= Windows domain =

Type of computer network

A Windows domain is a form of a computer network in which all user accounts, computers, printers and other security principals, are registered with a central database located on one or more clusters of central computers known as domain controllers. Authentication takes place on domain controllers. Each person who uses computers within a domain receives a unique user account that can then be assigned access to resources within the domain. Starting with Windows Server 2000, Active Directory is the Windows component in charge of maintaining that central database. The concept of Windows domain is in contrast with that of a workgroup in which each computer maintains its own database of security principals.

==Configuration==

Computers can connect to a domain via LAN, WAN or using a VPN connection. Users of a domain are able to use enhanced security for their VPN connection due to the support for a certification authority which is gained when a domain is added to a network, and as a result, smart cards and digital certificates can be used to confirm identities and protect stored information.

===Domain controller===
In a Windows domain, the directory resides on computers that are configured as domain controllers. A domain controller is a Windows or Samba server that manages all security-related aspects between user and domain interactions, centralizing security and administration. A domain controller is generally suitable for networks with more than 10 PCs. A domain is a logical grouping of computers. The computers in a domain can share physical proximity on a small LAN or they can be located in different parts of the world. As long as they can communicate, their physical location is irrelevant.

===Integration===
Where PCs running a Windows operating system must be integrated into a domain that includes non-Windows PCs, the free software package Samba is a suitable alternative. Whichever package is used to control it, the database contains the user accounts and security information for the resources in that domain.

==Active Directory==
Computers inside an Active Directory domain can be assigned into organizational units according to location, organizational structure, or other factors. In the original Windows Server Domain system (shipped with Windows NT 3.x/4), machines could only be viewed in two states from the administration tools; computers detected (on the network), and computers that actually belonged to the domain.

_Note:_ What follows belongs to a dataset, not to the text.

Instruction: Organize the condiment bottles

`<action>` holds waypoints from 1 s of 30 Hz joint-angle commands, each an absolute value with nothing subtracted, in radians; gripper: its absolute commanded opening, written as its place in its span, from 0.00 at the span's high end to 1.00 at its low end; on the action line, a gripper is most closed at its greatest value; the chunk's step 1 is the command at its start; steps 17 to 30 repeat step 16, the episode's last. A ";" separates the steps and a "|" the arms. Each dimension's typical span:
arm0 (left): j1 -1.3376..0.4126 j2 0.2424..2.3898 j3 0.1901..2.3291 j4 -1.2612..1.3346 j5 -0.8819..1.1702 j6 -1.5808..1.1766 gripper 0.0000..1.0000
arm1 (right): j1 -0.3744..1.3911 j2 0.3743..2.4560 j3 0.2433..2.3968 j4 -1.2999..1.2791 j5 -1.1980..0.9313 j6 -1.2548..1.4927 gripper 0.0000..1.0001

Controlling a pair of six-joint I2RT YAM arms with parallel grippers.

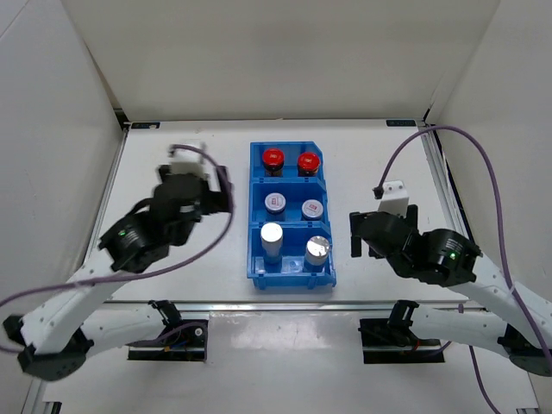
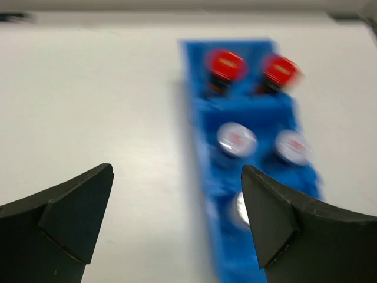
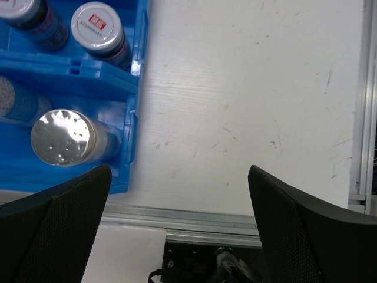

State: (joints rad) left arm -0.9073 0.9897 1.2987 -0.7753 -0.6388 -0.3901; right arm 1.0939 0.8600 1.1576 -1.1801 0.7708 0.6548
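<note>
The blue bin (image 1: 257, 191) holds six jars. Two red-capped jars (image 1: 273, 158) (image 1: 309, 161) stand in the far compartment. Two grey-lidded jars with red-white marks (image 1: 275, 202) (image 1: 312, 209) stand in the middle one. Two shiny silver-topped jars (image 1: 272, 234) (image 1: 318, 248) stand in the near one. My left gripper (image 1: 226, 194) is open and empty, left of the bin; its view is blurred and shows the red caps (image 2: 225, 63) and the bin (image 2: 197, 112). My right gripper (image 1: 355, 233) is open and empty, right of the bin; its view shows a silver top (image 3: 62, 137) and a grey lid (image 3: 96, 25).
White walls enclose the table on three sides. A metal rail (image 3: 194, 216) runs along the table's near edge, with an arm base mount (image 1: 392, 332) below it. Purple cables (image 1: 483, 164) arc over the right side.
</note>
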 commanded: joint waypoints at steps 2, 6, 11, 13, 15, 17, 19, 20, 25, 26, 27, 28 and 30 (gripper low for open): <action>-0.711 0.931 1.165 -0.764 -0.747 -0.161 0.00 | 1.094 0.876 1.230 -1.273 0.899 0.681 0.00; -0.664 0.788 0.976 -0.675 -0.853 -0.181 0.00 | 1.094 0.897 1.252 -1.304 0.931 0.670 0.00; -0.629 0.631 0.859 -0.588 -0.910 -0.202 0.00 | 1.094 0.887 1.252 -1.304 0.976 0.652 0.00; -0.629 0.604 0.835 -0.577 -0.919 -0.215 0.00 | 1.094 0.876 1.243 -1.304 0.989 0.652 0.00; -0.629 0.592 0.834 -0.577 -0.974 -0.215 0.00 | 1.094 0.876 1.243 -1.304 0.989 0.637 0.00; -0.629 0.581 0.834 -0.577 -0.995 -0.215 0.00 | 1.094 0.876 1.243 -1.319 1.006 0.662 0.00; -0.629 0.581 0.834 -0.577 -0.995 -0.215 0.00 | 1.094 0.876 1.243 -1.319 1.006 0.662 0.00; -0.629 0.581 0.834 -0.577 -0.995 -0.215 0.00 | 1.094 0.876 1.243 -1.319 1.006 0.662 0.00; -0.629 0.581 0.834 -0.577 -0.995 -0.215 0.00 | 1.094 0.876 1.243 -1.319 1.006 0.662 0.00; -0.629 0.581 0.834 -0.577 -0.995 -0.215 0.00 | 1.094 0.876 1.243 -1.319 1.006 0.662 0.00; -0.629 0.581 0.834 -0.577 -0.995 -0.215 0.00 | 1.094 0.876 1.243 -1.319 1.006 0.662 0.00; -0.629 0.581 0.834 -0.577 -0.995 -0.215 0.00 | 1.094 0.876 1.243 -1.319 1.006 0.662 0.00; -0.629 0.581 0.834 -0.577 -0.995 -0.215 0.00 | 1.094 0.876 1.243 -1.319 1.006 0.662 0.00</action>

Active Directory makes it easier for administrators to manage and deploy network changes and policies (see Group Policy) to all of the machines connected to the domain.

==Workgroups==

Windows Workgroups, by contrast, is the other model for grouping computers running Windows in a networking environment which ships with Windows. Workgroup computers are considered to be 'standalone' - i.e. there is no formal membership or authentication process formed by the workgroup. A workgroup does not have servers and clients, and hence represents the peer-to-peer (or client-to-client) networking paradigm, rather than the centralized architecture constituted by Server-Client. Workgroups are considered difficult to manage beyond a dozen clients, and lack single sign on, scalability, resilience/disaster recovery functionality, and many security features. Windows Workgroups are more suitable for small or home-office networks.